**WHAT THE EXERCISE ASKS:** A single number is the answer here: the count of lines in the records below in which the word "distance" appears.

**PROVIDED RECORDS:**

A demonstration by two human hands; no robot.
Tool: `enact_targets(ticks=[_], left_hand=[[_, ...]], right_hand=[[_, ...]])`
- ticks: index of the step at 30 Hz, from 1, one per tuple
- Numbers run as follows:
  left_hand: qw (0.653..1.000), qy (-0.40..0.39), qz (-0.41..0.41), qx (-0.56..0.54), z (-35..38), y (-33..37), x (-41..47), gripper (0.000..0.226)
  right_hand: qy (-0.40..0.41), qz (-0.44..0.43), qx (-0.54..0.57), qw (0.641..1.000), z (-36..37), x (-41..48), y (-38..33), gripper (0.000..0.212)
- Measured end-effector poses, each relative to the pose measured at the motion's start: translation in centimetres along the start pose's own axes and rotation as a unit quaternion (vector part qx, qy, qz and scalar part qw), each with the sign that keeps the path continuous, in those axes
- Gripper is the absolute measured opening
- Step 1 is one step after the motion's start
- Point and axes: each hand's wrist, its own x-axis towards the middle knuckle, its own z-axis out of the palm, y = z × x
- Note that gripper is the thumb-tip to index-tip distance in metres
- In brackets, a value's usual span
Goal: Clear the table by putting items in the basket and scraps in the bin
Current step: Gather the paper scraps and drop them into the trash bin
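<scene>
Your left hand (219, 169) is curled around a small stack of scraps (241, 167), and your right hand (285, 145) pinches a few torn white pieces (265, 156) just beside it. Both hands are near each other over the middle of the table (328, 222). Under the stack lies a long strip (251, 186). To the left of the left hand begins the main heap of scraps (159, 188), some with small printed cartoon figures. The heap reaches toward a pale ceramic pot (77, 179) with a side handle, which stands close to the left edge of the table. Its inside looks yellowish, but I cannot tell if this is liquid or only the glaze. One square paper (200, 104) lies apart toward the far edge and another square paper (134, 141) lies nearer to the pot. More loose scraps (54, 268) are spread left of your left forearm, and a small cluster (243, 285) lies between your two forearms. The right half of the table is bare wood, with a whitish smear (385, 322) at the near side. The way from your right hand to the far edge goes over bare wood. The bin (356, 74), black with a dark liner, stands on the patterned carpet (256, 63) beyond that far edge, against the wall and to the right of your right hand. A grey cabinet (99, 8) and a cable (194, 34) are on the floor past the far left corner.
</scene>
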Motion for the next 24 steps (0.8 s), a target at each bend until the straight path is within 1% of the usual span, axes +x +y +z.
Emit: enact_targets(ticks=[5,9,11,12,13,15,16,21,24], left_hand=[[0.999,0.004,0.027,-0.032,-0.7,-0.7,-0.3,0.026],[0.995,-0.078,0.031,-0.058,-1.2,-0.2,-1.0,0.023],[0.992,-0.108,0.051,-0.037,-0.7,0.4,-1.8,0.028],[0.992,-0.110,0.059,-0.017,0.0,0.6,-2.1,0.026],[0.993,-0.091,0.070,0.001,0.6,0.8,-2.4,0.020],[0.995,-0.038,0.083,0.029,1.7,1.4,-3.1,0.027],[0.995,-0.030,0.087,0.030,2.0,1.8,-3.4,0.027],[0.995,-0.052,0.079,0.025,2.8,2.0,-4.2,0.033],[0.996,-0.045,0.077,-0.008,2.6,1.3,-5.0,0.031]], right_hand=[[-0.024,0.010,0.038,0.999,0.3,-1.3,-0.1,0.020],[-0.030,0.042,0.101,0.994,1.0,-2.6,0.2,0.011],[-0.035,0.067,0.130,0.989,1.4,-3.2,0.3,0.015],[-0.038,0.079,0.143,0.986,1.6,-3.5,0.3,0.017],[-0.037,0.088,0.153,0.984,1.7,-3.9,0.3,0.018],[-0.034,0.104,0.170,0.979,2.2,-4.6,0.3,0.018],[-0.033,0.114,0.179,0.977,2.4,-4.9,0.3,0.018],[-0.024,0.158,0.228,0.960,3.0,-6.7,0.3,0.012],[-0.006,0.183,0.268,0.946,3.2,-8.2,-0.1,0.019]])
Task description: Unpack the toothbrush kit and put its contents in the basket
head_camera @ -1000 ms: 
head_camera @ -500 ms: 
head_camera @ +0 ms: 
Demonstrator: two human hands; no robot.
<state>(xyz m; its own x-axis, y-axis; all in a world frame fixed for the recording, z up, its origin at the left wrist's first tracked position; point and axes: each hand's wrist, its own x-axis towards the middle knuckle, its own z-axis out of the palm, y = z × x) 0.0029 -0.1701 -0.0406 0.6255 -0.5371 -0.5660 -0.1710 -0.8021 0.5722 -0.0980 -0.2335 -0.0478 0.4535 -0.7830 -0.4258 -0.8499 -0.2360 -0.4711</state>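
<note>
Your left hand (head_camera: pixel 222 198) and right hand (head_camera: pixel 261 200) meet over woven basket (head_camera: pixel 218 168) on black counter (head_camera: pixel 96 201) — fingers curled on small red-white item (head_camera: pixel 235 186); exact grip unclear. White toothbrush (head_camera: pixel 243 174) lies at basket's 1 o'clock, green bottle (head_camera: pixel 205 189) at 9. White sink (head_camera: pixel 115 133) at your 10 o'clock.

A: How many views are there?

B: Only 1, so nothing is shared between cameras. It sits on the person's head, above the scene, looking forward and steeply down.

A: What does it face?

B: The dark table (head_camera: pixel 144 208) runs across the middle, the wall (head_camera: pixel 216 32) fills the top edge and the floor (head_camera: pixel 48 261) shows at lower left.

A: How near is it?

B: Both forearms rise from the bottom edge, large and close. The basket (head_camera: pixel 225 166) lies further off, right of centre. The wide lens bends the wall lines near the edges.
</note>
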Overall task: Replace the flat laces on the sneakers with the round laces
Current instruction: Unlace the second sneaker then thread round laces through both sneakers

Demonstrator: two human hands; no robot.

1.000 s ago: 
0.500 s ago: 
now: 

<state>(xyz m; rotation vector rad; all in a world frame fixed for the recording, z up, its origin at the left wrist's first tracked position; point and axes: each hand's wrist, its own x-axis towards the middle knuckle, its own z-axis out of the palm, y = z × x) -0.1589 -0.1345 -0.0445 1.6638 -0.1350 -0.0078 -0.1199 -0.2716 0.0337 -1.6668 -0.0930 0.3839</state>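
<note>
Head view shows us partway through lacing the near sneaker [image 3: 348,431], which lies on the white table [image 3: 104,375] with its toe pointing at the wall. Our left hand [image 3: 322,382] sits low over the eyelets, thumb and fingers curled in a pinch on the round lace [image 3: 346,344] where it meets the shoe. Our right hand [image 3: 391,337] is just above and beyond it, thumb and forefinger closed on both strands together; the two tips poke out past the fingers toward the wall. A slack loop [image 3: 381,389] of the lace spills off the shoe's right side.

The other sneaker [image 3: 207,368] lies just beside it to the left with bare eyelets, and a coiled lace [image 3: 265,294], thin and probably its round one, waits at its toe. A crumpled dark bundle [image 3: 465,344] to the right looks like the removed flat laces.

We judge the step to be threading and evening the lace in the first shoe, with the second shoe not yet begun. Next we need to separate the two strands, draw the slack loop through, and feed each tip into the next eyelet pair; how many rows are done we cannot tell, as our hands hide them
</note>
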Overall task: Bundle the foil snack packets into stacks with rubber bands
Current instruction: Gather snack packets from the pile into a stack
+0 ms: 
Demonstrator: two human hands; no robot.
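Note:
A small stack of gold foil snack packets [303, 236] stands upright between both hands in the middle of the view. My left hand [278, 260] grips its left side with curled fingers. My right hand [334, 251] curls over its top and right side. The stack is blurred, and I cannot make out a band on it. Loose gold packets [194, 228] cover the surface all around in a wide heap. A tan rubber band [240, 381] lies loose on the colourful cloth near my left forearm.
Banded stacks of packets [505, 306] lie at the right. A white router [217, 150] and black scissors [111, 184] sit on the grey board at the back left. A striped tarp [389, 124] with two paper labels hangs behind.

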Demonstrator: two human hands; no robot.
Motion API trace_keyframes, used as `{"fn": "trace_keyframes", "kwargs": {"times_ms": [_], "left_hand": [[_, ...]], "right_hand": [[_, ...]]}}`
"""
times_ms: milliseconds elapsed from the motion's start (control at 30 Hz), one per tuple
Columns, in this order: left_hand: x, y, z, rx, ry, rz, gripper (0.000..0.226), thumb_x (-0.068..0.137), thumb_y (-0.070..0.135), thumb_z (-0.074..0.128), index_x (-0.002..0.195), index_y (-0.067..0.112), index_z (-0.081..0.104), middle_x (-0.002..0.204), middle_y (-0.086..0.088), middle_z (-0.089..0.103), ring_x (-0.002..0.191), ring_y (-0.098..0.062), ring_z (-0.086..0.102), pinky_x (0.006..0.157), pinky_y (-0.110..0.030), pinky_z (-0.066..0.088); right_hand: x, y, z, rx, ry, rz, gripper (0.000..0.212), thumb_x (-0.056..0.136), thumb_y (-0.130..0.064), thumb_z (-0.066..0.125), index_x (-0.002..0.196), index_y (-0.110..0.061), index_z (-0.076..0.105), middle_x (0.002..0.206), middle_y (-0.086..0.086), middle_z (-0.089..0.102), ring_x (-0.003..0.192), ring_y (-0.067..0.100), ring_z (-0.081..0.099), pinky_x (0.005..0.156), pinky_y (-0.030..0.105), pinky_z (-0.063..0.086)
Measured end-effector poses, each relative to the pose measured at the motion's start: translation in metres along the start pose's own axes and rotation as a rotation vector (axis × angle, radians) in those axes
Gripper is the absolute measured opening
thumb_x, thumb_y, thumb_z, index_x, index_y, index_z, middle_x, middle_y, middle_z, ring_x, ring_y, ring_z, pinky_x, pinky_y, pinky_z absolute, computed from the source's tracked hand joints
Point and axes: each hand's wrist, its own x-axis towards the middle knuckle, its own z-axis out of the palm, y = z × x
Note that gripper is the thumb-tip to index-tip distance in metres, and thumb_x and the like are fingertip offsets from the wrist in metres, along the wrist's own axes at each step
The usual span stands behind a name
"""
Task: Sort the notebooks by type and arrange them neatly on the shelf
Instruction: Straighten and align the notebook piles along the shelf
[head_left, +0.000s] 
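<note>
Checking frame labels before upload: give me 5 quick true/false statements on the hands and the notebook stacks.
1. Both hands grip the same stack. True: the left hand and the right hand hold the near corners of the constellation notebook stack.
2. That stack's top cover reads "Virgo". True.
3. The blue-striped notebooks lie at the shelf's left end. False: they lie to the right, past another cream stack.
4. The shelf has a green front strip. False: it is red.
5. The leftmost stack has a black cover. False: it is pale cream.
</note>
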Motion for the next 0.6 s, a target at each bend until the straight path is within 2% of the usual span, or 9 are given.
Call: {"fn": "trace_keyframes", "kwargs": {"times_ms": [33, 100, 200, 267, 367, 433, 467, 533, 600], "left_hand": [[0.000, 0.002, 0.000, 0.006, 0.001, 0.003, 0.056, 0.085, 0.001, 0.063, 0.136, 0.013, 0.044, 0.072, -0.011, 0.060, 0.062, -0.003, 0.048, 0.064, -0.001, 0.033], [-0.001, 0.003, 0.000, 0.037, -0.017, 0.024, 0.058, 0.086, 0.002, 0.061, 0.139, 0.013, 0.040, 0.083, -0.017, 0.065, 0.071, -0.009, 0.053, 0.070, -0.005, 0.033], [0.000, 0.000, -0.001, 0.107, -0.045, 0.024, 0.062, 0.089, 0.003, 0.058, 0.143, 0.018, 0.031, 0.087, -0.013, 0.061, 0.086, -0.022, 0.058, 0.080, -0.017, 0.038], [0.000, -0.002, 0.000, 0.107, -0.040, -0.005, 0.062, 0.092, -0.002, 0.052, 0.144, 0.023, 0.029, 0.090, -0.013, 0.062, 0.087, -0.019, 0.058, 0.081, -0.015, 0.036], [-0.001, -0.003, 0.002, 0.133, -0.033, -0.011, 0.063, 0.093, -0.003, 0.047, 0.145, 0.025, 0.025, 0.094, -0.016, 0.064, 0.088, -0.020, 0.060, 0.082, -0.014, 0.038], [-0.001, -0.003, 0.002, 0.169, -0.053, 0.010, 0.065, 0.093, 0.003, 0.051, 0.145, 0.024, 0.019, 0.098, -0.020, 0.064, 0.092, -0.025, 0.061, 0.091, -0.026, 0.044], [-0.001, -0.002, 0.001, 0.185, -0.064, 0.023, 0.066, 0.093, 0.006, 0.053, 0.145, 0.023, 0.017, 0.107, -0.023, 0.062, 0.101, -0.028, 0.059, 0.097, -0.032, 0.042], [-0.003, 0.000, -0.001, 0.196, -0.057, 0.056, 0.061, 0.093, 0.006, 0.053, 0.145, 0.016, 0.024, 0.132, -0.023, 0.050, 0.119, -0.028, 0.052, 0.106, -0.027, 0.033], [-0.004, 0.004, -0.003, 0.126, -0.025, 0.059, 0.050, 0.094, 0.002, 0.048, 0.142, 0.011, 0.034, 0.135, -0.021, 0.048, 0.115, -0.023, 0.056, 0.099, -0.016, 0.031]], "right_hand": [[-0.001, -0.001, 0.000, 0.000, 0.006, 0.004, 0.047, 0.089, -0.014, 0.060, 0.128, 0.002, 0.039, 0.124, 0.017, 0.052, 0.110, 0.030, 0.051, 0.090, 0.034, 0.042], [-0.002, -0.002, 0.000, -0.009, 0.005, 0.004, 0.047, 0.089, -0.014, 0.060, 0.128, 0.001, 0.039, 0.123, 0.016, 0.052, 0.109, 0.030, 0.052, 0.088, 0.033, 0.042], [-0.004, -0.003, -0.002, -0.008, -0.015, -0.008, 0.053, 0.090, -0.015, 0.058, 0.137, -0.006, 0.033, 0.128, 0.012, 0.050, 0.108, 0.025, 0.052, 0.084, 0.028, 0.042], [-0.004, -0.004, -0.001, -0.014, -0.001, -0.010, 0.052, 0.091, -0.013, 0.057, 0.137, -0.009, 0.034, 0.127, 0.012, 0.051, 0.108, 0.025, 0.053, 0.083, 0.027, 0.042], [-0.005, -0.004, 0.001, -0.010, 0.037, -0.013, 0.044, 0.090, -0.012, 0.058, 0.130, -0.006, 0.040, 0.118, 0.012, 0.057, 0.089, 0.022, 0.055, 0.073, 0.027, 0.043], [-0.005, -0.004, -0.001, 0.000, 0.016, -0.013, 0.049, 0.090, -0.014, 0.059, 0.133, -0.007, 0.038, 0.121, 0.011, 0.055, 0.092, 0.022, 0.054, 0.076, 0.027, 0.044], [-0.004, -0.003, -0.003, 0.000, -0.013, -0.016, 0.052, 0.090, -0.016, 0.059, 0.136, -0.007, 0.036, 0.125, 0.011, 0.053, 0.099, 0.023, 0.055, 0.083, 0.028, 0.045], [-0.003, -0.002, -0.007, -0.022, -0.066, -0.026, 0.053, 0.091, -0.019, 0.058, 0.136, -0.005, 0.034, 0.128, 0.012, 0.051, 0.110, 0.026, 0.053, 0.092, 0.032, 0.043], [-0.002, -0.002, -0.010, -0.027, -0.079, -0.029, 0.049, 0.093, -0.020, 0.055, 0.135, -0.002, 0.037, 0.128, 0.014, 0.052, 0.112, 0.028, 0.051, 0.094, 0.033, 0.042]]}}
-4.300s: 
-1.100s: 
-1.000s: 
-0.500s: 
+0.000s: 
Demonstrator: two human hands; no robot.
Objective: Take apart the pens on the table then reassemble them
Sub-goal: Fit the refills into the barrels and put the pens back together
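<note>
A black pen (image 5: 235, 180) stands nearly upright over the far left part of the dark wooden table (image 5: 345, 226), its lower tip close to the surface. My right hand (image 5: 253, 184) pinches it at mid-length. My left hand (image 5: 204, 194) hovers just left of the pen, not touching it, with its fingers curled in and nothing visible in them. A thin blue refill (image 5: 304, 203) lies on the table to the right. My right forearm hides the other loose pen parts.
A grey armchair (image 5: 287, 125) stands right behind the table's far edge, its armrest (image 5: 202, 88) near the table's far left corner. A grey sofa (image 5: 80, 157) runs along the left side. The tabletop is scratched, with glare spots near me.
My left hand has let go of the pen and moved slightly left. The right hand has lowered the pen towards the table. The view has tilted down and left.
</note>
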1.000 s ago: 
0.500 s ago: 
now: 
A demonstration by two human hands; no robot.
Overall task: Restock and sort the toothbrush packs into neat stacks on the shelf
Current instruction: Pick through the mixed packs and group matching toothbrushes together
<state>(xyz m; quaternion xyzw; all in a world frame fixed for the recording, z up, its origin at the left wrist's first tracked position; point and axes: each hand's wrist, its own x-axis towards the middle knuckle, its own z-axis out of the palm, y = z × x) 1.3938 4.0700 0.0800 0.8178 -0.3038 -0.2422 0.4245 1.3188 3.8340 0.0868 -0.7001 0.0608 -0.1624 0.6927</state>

**RESPONSE TO THIS EXERCISE:** 2